Work instruction: Give back every entry exactly as it is written, but not the pictures.

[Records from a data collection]
-=-=-

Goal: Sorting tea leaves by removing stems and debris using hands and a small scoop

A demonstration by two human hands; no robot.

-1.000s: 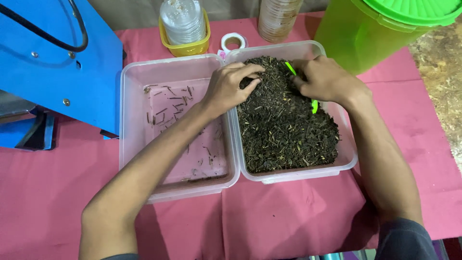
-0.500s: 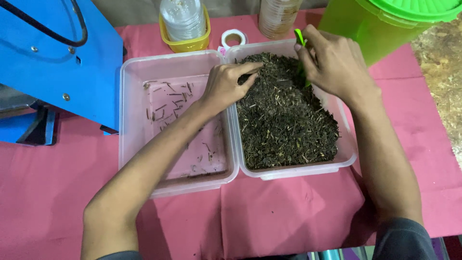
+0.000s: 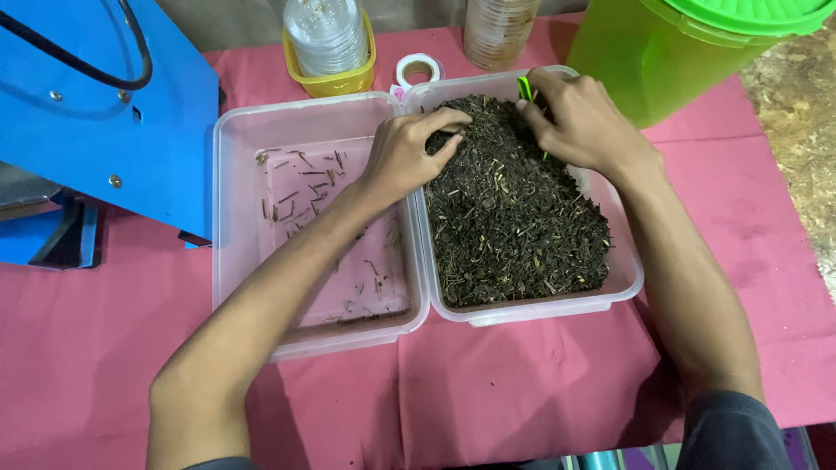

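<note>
- Because the two clear tubs sit touching side by side, the left hand [image 3: 402,157] can bridge their shared wall, its curled fingers resting on the dark dried leaves [image 3: 514,209] at the far end of the right tub [image 3: 629,270].
- The right hand [image 3: 583,122] pinches a green tool [image 3: 525,88] at that tub's far edge, tip down into the leaves.
- The left tub [image 3: 233,252] holds only scattered stems [image 3: 300,187].
- Far side: one yellow cup [image 3: 335,83], one tape roll [image 3: 416,70], one green bin [image 3: 662,52]; one blue machine [image 3: 96,122] at far left.
</note>
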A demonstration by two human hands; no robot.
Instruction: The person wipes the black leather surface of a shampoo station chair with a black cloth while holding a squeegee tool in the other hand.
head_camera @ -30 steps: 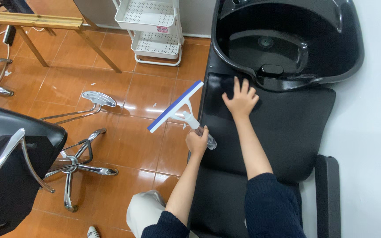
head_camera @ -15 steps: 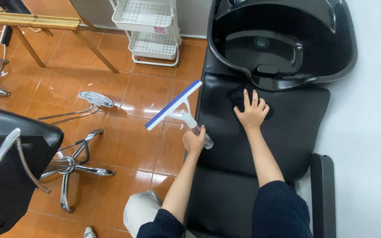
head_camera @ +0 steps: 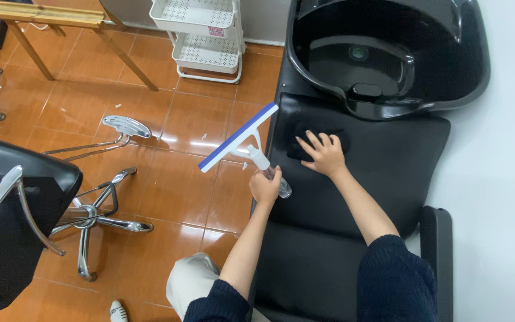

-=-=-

Result for this task:
Goal: Sorting tea leaves by removing stems and debris using hands and a small scoop

A demonstration by two human hands; no robot.

-1.000s: 
-0.500s: 
+0.000s: 

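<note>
- Because the two clear tubs sit touching side by side, the left hand [image 3: 402,157] can bridge their shared wall, its curled fingers resting on the dark dried leaves [image 3: 514,209] at the far end of the right tub [image 3: 629,270].
- The right hand [image 3: 583,122] pinches a green tool [image 3: 525,88] at that tub's far edge, tip down into the leaves.
- The left tub [image 3: 233,252] holds only scattered stems [image 3: 300,187].
- Far side: one yellow cup [image 3: 335,83], one tape roll [image 3: 416,70], one green bin [image 3: 662,52]; one blue machine [image 3: 96,122] at far left.
</note>
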A demonstration by two human hands; no robot.
Instruction: The person wipes the black leather surface of a shampoo station chair with a black cloth while holding a squeegee tool in the other hand.
head_camera @ -30 steps: 
head_camera @ -15 steps: 
head_camera @ +0 steps: 

Nothing more is needed to complete the output.